Sustainable relevance, like faith, is maybe more durable when it comes from within, when we can listen to ourselves, bring wisdom to ourselves, and see the beauty all around us. The compass within each of us is small and quiet, and the world around us filled with shouts and distractions telling us we must have this or we must do that, or we must hang with them or, or, or,… But the compass just quietly points, at the dishes that need doing, the porch that needs fixing, the laundry that needs doing, and to the sunrise, the shadow on the snow, and the person sitting across from us. Maybe the compass reassures us that how we do our daily duties, how we listen, and are with, our loves, is how we are relevant…how we are meaningful.

It takes me some time in quiet each day to hear the compass though, I tend to self distract so i can be part of the this and that our world of media tells me to be. It takes a bit of daily quiet to poke through the noise, an odd thing but it works for me.

It must be common that we sometimes feel a lack of success at the end of the year, we want to think we can always do more. Its what new year’s resolutions are about I think, the quantity of things.

I saw a bit of a movie where Jackie Chan is teaching kung fu to a young fellow, he has the fellow hang up his coat, then drop it, then pick it up, and repeats this thousands of times. The fellow obeys but doesn’t see the immediate connection between the coat, the hangar, and the ground to his martial arts training, Chan shows him in an explosive scene where the fellow is able to ward off a flurry of blows, and when its over, looks at himself amazed. Jackie Chan tells him, “coat off, coat on, its all kung fu…everything is kung fu” i took that to mean life and our meaning is about “the way” more than the end, like a Japanese carpenters tools are called “tools of the way”.

I’m hoping 2014 is about quality too. The quality of daily ways, the quality of interactions, the quality of our time with our loves. I’m thinking this is what i’ll resolve.

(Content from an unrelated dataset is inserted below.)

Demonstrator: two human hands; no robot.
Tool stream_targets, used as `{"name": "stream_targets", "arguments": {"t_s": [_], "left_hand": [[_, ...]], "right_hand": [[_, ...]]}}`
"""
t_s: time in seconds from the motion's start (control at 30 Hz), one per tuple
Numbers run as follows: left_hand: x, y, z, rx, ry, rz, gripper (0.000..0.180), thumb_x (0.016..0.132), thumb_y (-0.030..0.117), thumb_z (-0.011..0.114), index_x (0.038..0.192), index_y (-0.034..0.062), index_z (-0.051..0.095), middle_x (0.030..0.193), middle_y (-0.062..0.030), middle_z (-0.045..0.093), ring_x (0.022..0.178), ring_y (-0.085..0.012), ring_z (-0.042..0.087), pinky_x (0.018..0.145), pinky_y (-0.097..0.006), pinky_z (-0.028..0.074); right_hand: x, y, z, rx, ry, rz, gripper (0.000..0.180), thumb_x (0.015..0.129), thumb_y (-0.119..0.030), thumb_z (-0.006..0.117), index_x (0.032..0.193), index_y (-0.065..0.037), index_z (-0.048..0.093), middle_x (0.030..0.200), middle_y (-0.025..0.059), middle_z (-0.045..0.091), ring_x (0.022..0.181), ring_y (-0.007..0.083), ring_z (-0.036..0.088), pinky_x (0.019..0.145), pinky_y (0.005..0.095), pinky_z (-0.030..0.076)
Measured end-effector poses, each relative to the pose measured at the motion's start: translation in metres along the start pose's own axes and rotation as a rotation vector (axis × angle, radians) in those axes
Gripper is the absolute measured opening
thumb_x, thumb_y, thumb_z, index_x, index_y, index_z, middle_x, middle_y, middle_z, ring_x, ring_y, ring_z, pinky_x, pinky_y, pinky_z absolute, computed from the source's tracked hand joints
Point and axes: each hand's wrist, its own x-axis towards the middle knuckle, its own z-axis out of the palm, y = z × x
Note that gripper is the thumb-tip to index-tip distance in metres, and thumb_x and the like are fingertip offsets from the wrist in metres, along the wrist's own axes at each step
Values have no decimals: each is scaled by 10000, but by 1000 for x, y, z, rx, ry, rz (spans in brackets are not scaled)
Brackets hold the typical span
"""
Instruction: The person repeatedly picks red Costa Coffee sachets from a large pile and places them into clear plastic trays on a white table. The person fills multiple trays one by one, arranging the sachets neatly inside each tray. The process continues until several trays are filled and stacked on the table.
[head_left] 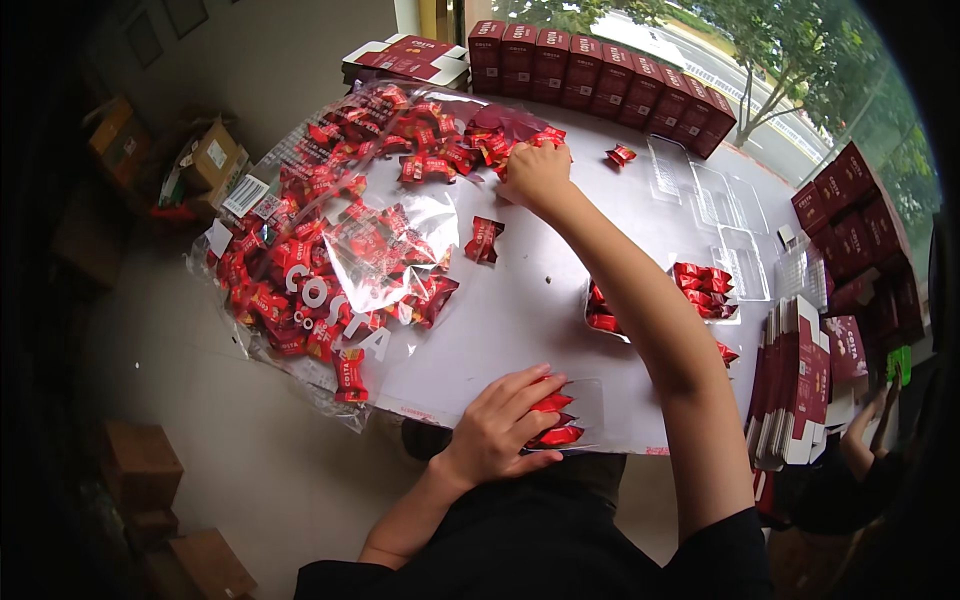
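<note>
Head view. The right hand reaches across the white tabletop to the far edge of a heap of red wrapped sweets spilling from a large clear plastic bag; its fingers curl down onto the sweets, but whether the grip has closed on any cannot be told. The left hand lies flat, fingers spread, on a clear plastic tray at the near edge, pressing a few red sweets beneath it. A second tray with sweets sits right of the reaching forearm, with empty clear trays beyond. Dark red boxes line the far edge; flat box blanks stand at the right. The step in hand appears to be gathering sweets to fill the near tray; the next move calls for a firm pinch on a few pieces and a carry back to the steadied tray.
</note>
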Motion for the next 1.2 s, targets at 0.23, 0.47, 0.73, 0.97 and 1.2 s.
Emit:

If I can do it, meaning and relevance will take care of themselves!

Wishing you all a meaningful 2014… Now its time for laundry!
Be good to each other, look after each other during these long nights.

Christmastime is here

Wednesday, December 25th, 2013

Merry Christmas!
Well we all survived the longest night, some have endured the longest lines, and now its here, the day to enjoy the closeness of family, the briskness of winter air, and the wildness of gifting in the morning.

Yesterday was the big meal, We wrestled a huge turkey from the brine, picked fresh sage from the windowsill garden, stuffed the stuffing and slid the sage beneath the skin. We spent the rest of the afternoon making squash, potatoes, corn, rolls, gravy, green beans in bacon, and a berry tart. It kept us busy, planning pan and burner utilization, and standing back from time to time i could see my daughters, matured, skilled, focused yet still taking moments to enjoy each other as sisters.

I think all parents like this part of Christmas, the excitement on their faces, especially as they hand others their gifts. I think the shift from the thrill of getting to the thrill of giving is a big step in life. Realizing that we get more when we give is one of the indicators of adulthood i think, and connecting giving to happiness might be the key to satisfaction and fulfillment as an adult.

We’re about ready to head over to my favorite younger daughters apartment for gifting, i’m missing the one who holds my heart, but if travel goes well, i’ll be holding her hand tomorrow, and missing my daughters. Its a complicated life, but we all stretch a little to touch those near and dear to us during the holidays.

I wish you all a Merry Christmas and Happy New Year!

Be good to each other! Be good gifters and gracious giftees!